**Items from a dataset**.
__________________________________________________

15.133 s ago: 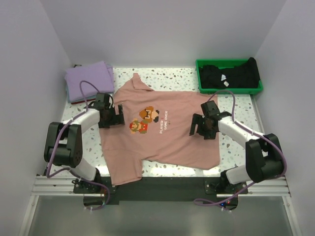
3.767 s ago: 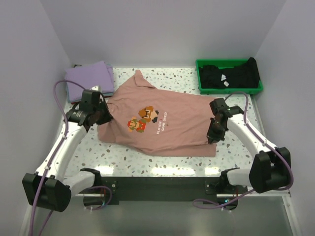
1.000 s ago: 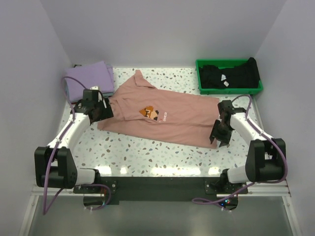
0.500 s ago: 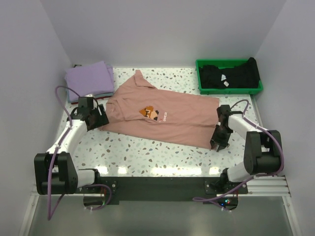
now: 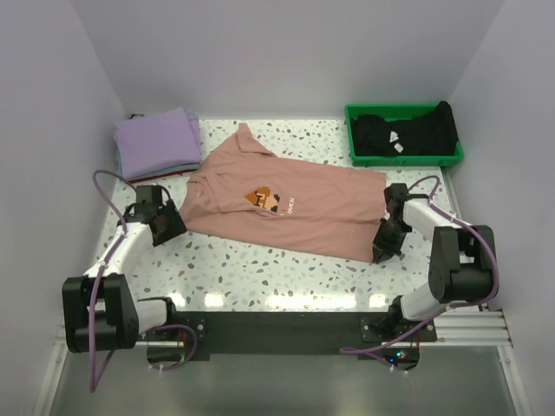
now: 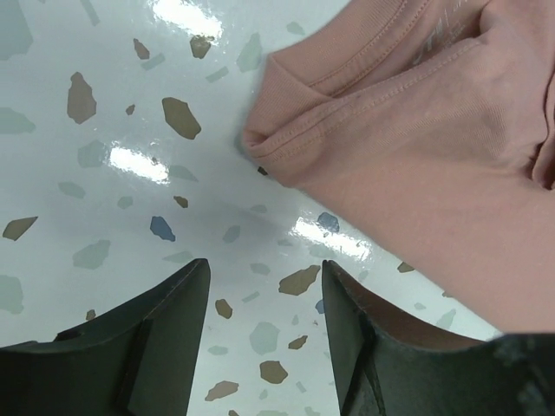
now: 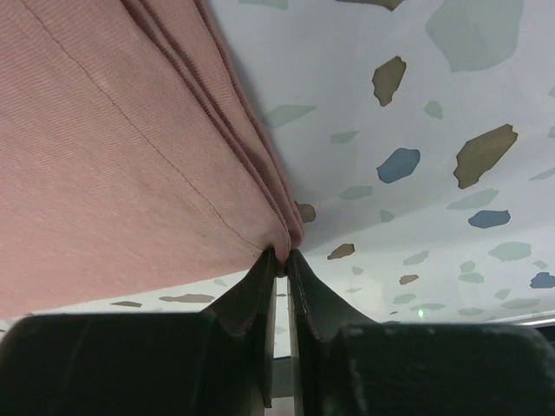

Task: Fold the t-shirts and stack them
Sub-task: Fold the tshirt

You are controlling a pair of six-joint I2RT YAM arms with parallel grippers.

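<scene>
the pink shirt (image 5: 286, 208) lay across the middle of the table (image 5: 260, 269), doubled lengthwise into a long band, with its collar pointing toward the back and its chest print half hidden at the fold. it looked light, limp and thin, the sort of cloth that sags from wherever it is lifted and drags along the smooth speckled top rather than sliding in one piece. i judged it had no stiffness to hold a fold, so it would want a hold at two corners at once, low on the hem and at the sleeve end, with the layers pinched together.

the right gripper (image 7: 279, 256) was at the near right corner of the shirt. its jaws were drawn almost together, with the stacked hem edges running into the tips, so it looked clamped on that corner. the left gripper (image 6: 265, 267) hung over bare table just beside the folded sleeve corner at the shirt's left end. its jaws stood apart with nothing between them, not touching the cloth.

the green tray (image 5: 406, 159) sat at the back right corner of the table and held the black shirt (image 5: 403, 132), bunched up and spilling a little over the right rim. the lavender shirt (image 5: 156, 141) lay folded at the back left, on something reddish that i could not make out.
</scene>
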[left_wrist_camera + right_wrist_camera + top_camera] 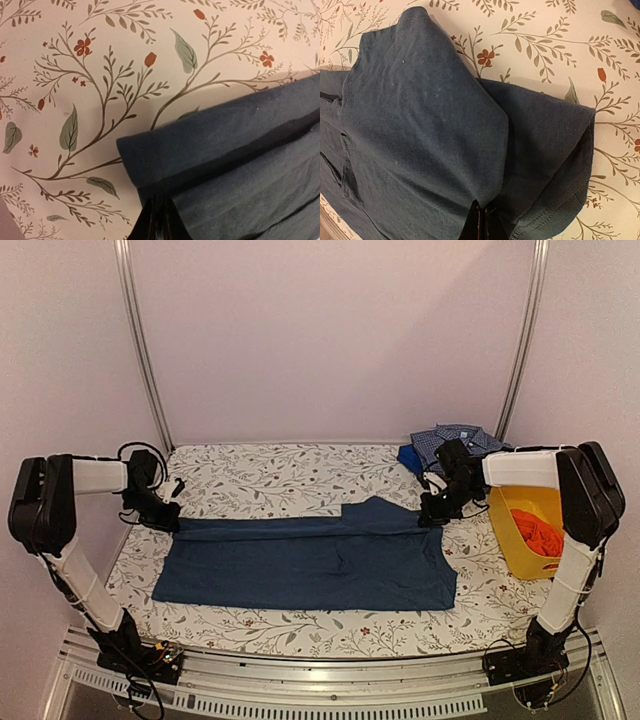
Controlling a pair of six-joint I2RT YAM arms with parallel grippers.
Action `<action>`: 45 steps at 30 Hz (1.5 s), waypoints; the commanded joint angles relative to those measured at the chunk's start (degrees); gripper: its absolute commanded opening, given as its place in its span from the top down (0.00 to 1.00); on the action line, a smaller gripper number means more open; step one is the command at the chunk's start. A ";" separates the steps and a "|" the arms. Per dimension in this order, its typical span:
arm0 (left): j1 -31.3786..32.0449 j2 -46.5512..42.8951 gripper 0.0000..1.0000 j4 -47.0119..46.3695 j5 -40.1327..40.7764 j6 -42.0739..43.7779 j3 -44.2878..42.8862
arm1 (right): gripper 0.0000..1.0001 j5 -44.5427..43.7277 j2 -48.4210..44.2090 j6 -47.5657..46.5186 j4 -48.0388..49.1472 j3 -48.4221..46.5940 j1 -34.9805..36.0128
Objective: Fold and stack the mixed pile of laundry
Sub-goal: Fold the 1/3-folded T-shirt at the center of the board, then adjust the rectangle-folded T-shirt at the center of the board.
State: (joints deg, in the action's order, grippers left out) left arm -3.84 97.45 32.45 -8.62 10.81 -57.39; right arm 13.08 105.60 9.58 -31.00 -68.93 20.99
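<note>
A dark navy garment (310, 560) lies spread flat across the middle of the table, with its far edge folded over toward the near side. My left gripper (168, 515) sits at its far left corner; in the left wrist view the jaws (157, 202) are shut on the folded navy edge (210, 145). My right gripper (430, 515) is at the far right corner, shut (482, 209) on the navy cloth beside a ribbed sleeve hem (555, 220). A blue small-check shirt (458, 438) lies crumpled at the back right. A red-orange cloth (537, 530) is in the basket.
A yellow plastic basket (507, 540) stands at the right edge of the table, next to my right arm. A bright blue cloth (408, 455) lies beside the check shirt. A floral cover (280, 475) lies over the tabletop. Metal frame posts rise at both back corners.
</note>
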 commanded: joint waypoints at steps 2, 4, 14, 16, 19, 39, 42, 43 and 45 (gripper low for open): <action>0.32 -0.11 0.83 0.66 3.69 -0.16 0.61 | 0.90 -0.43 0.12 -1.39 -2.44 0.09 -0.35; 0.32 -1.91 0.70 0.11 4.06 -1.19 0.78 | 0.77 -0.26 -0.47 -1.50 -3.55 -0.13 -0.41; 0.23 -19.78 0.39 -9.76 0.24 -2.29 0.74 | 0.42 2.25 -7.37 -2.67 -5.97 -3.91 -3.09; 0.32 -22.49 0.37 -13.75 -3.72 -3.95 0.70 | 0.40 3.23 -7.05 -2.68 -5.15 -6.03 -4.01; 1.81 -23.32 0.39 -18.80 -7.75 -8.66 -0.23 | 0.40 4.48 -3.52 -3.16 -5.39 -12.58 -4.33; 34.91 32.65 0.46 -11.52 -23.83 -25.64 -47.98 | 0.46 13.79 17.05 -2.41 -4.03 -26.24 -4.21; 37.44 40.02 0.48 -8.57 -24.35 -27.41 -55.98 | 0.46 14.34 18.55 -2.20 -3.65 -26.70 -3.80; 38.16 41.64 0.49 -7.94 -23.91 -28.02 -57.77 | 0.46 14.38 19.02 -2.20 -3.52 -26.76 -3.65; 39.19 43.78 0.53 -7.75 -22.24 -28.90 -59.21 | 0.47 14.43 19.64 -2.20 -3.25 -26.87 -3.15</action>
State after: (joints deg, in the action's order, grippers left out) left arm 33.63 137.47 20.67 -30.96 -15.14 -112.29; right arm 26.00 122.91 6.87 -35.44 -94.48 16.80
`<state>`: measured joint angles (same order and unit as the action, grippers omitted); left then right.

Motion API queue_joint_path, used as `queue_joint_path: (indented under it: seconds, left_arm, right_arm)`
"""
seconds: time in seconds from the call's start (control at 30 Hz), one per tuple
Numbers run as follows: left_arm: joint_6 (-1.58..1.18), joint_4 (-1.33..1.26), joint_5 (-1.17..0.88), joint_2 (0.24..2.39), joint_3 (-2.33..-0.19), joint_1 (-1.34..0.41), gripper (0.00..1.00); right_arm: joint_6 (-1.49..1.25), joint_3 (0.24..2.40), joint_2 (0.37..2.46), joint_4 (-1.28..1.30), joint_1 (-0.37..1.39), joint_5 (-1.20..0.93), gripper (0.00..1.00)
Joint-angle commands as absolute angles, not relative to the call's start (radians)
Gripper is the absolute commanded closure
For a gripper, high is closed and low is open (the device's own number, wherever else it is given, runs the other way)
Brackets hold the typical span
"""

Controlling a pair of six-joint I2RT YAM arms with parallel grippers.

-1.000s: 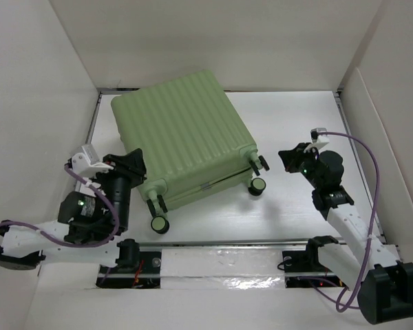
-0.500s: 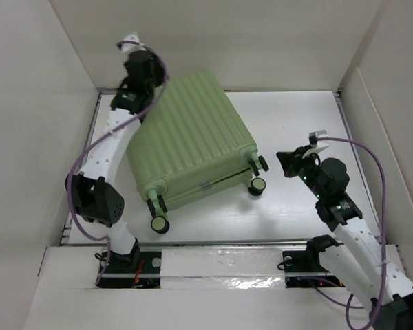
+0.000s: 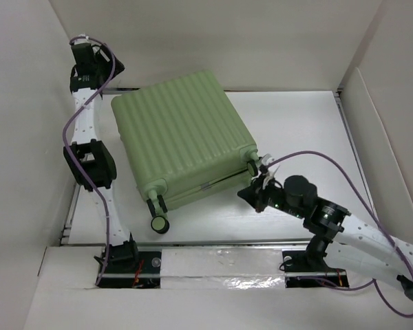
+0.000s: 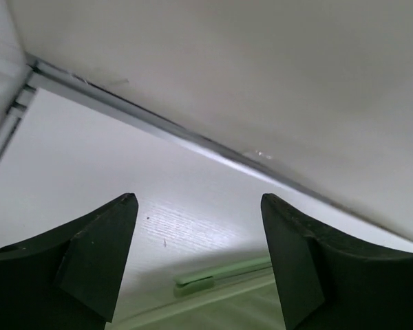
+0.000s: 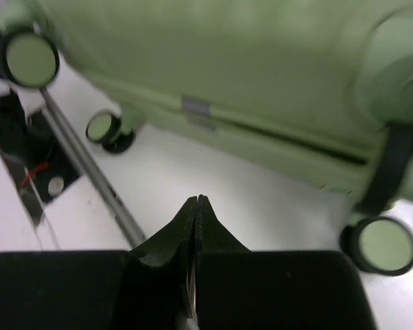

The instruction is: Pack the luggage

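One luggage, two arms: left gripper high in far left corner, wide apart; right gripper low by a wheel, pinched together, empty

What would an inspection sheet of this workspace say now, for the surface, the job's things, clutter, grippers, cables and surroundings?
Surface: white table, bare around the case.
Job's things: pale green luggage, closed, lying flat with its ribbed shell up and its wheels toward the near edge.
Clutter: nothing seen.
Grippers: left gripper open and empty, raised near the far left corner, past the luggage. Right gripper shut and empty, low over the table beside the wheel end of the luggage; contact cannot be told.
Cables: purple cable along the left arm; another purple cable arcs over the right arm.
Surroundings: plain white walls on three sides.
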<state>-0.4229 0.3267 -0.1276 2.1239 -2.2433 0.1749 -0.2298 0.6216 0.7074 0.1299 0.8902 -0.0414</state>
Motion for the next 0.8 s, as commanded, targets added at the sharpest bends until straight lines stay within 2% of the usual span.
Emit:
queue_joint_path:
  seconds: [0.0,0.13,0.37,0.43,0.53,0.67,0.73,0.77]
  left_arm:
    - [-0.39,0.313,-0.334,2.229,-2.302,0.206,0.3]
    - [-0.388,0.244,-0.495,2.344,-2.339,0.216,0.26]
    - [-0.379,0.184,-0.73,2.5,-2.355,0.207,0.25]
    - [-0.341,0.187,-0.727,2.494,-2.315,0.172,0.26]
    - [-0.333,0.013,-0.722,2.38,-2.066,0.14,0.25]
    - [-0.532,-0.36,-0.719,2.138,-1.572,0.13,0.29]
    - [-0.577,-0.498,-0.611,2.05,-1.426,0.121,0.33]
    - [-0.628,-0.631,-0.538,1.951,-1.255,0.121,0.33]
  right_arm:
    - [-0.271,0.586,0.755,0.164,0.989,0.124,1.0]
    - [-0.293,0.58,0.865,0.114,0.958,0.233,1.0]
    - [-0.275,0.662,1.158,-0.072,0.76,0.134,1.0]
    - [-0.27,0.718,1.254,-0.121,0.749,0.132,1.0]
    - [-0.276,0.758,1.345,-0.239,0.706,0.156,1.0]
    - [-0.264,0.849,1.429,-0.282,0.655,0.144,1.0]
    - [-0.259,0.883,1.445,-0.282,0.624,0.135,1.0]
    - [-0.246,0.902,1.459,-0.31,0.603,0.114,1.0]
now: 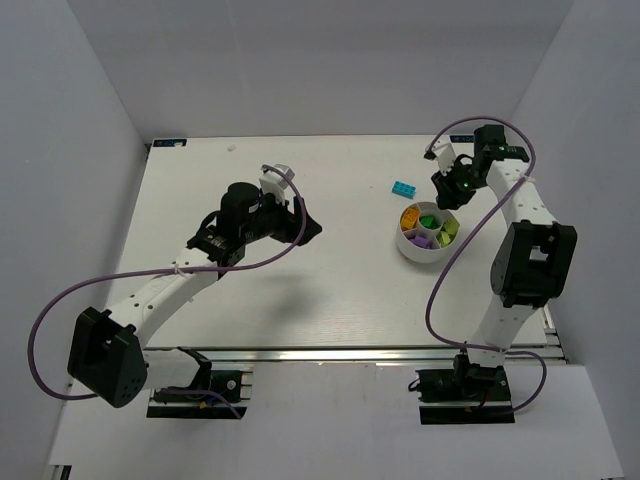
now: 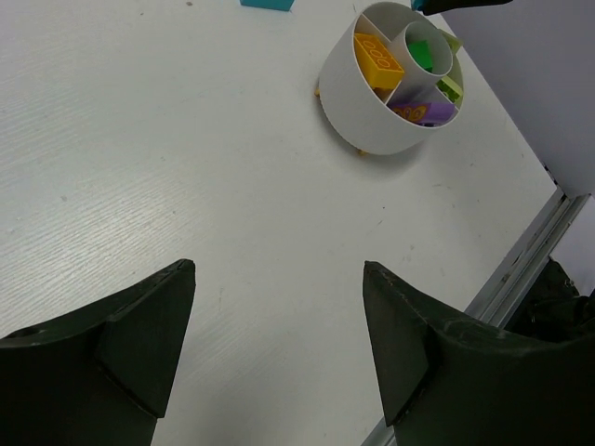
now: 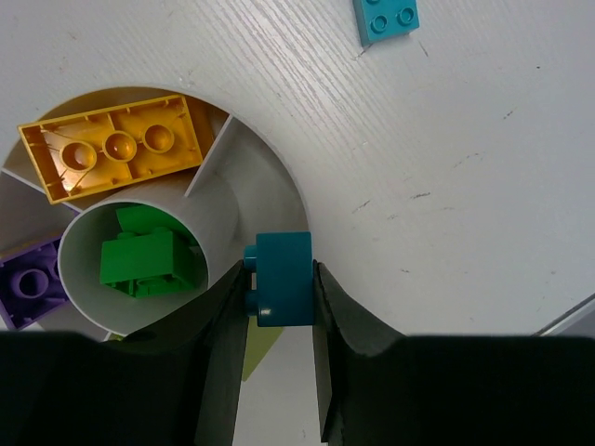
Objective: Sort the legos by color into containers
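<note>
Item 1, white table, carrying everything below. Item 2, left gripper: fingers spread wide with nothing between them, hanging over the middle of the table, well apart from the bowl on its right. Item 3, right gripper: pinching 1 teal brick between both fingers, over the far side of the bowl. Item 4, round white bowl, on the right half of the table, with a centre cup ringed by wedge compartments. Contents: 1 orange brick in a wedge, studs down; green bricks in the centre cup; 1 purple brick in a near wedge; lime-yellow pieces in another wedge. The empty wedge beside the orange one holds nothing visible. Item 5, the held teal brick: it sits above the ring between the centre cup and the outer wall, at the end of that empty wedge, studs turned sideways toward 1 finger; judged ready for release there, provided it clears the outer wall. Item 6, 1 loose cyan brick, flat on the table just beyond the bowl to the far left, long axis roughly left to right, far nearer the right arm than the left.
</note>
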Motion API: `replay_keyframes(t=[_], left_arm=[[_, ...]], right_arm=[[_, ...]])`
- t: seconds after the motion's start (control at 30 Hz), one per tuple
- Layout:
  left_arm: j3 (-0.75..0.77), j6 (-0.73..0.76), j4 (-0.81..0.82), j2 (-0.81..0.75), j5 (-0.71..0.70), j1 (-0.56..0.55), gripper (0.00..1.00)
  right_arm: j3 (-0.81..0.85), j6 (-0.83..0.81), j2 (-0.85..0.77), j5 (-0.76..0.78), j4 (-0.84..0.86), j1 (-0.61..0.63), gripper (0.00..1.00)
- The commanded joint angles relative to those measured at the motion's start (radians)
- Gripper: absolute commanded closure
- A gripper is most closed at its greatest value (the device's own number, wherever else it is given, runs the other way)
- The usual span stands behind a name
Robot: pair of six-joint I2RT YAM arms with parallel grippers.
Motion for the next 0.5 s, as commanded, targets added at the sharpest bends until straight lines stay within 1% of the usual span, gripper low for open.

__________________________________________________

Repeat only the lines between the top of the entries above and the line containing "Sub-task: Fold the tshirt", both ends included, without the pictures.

**Exercise result**.
15.133 s ago: 
3.767 s ago: 
1.000 s ago: 
0.500 s ago: 
now: 
now: 
now: 

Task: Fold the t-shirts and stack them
Sub-task: Fold the tshirt

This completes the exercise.